Google avait déjà connu quelques déboires en février dernier, quand une de ses voitures (une Lexus transformée) a percuté un bus à basse vitesse, à Mountain View en Californie, alors qu’elle roulait en mode autonome. Une première, puisque les collisions mentionnées dans les rapports mensuels impliquent généralement d’autres véhicules. Pour autant, les développements se poursuivent avec plus de 1,7 million de miles parcourus en mode autonome et 15 000 km de plus chaque semaine. La flotte de Google, qui compte un peu plus d’une cinquantaine de véhicules, devrait s’étoffer d’ici la fin de l’année grâce au partenariat avec Fiat-Chrysler.

Chez Tesla, il apparaît que la Model S équipée de l’Auto Pilot n’a pas détecté un camion de couleur blanche qui tournait à la perpendiculaire sur une route à double voie. Détail aggravant : le conducteur (qui avait pris l’habitude de faire des selfies au volant) regardait apparemment une vidéo en roulant. Le fait est qu’une mise à jour (8.0) doit justement faire évoluer le système, en permettant au conducteur de voir tous les véhicules qui l'entourent sur l’écran de bord.

Dans ces deux cas, il apparaît que le danger n’a pas été bien identifié et que la voiture n’a pas réagi comme elle aurait dû. Pour un expert comme Jean-Marc Blosseville, qui a travaillé pendant des années sur les aides à la conduite au sein de l’IFSTTAR, cela prouve qu’il faut encore améliorer les capteurs qui ne sont efficaces qu’à basse vitesse.

Pour le moment, même si les acteurs de la Silicon Valley veulent aller plus vite que les autres, la technologie ne permet pas encore de rouler en mode 100 % autonome. Il faut d’autre part mieux former les conducteurs, en les sensibilisant aux limites de leur véhicule.

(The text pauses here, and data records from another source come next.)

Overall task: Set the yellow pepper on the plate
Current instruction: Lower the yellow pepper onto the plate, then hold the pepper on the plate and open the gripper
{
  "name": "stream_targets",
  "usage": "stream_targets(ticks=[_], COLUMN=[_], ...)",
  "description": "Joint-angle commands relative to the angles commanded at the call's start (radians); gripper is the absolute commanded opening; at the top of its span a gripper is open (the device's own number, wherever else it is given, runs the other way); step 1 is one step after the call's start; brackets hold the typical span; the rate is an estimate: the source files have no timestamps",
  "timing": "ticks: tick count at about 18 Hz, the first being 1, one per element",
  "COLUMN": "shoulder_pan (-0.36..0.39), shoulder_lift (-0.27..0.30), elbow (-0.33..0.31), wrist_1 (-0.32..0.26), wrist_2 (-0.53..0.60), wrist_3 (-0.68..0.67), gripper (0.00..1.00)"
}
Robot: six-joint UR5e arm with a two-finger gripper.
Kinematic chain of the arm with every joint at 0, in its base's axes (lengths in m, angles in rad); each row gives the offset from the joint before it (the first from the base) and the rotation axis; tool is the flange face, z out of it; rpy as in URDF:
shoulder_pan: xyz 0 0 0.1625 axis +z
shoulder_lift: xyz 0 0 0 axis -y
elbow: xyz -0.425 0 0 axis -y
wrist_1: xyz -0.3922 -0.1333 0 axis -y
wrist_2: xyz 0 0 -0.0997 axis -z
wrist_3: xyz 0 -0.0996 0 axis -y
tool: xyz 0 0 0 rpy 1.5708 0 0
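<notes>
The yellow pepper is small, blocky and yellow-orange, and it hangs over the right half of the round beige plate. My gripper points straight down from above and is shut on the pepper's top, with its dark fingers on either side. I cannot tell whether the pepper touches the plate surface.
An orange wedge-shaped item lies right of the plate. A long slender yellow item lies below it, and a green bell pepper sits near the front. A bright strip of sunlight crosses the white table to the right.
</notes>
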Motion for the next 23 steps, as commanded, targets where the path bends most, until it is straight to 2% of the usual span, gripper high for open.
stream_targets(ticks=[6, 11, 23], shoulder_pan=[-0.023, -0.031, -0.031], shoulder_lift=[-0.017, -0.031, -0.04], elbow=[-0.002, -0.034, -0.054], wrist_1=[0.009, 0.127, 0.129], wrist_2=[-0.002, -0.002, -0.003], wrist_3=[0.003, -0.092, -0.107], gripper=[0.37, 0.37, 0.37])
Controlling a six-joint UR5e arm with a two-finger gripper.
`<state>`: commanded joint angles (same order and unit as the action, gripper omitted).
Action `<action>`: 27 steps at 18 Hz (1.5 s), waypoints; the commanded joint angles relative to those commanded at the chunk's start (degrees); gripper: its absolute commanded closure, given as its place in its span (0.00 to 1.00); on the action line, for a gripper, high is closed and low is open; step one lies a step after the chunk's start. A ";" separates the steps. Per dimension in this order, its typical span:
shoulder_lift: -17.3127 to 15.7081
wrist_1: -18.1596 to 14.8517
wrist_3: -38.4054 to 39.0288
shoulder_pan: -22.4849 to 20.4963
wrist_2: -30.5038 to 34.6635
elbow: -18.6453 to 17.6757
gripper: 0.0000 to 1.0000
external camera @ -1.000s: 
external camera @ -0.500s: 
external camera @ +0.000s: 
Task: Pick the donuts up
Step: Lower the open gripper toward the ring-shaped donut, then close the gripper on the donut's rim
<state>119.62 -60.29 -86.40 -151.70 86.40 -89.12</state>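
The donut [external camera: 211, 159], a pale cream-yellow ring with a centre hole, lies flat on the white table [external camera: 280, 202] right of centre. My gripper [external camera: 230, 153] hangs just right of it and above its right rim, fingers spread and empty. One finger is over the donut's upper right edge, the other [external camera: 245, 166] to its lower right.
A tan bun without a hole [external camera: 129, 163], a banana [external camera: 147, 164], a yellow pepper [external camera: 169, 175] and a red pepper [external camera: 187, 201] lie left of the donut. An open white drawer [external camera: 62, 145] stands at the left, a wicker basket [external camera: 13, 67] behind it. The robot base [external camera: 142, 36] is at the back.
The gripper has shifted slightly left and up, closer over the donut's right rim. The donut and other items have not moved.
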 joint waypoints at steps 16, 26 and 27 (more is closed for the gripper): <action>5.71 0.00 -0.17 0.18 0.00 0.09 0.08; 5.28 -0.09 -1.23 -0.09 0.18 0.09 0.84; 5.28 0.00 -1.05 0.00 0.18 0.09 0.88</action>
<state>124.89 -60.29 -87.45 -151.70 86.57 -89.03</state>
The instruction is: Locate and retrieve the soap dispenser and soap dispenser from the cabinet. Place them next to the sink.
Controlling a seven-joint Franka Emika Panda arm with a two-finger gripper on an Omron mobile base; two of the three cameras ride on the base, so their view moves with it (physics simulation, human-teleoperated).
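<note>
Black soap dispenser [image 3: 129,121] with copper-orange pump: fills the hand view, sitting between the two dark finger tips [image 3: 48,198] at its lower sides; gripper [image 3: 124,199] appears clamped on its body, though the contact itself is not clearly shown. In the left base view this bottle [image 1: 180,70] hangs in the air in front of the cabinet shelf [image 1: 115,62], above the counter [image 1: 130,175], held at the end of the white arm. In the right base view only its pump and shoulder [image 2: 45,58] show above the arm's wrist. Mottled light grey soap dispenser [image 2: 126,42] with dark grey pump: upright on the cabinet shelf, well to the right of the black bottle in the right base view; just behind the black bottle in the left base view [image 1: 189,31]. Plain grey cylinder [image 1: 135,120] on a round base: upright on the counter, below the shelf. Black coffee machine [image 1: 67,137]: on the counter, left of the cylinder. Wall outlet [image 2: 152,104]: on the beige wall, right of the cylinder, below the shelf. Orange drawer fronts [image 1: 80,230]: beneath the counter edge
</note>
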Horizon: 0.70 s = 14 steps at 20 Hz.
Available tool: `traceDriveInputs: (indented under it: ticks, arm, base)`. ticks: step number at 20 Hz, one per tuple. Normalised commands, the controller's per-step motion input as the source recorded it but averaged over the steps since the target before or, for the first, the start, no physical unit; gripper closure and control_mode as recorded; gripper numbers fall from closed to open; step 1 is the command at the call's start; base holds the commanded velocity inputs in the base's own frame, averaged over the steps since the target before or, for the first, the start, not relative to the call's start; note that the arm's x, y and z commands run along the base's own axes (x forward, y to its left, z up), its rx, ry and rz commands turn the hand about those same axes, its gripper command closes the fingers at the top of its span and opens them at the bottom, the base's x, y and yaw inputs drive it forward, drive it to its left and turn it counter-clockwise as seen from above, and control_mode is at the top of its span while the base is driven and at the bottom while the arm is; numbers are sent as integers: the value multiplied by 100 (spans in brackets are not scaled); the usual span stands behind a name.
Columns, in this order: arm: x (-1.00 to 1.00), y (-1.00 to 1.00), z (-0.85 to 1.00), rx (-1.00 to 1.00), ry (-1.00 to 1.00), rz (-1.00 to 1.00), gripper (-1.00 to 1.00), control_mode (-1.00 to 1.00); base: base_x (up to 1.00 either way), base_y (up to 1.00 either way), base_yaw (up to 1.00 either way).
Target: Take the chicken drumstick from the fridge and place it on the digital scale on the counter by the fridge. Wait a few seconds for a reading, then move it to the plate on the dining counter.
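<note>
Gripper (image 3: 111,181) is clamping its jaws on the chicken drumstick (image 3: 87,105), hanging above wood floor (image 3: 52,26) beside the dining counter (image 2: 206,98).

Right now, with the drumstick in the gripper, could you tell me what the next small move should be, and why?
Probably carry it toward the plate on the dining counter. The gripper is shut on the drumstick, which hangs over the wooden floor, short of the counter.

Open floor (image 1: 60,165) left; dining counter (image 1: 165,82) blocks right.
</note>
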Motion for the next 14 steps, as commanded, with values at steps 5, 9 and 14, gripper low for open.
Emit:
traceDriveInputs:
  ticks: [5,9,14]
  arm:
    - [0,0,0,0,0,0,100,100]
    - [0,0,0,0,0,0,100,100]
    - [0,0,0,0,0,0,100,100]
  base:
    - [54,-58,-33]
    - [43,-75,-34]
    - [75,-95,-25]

Pour autant, de plus en plus d’acteurs évoquent la possibilité d’atteindre le zéro mort sur les routes. C’est ce que disent déjà Volvo (pour ses modèles qui sortiront en 2020), mais aussi Toyota, Mercedes et Nissan qui développent des voitures intelligentes. Plus récemment, Continental a pris la parole pour afficher cet objectif. L’équipementier s’appuie sur la qualité de ses pneus, mais aussi sur tous les systèmes d’aide à la conduite (radars, laser, caméras, affichage tête haute) et de connectivité (GPS, liaisons sans fil) qu’il délivre aux constructeurs. Le groupe estime que la technologie peut pallier les erreurs de l’être humain (à l’origine de 90 % des accidents).

Mais, ce travail ne peut se faire seul. C’est aussi en travaillant sur la formation des conducteurs et sur l’entretien et l’aménagement des infrastructures qu’on pourra atteindre un tel objectif.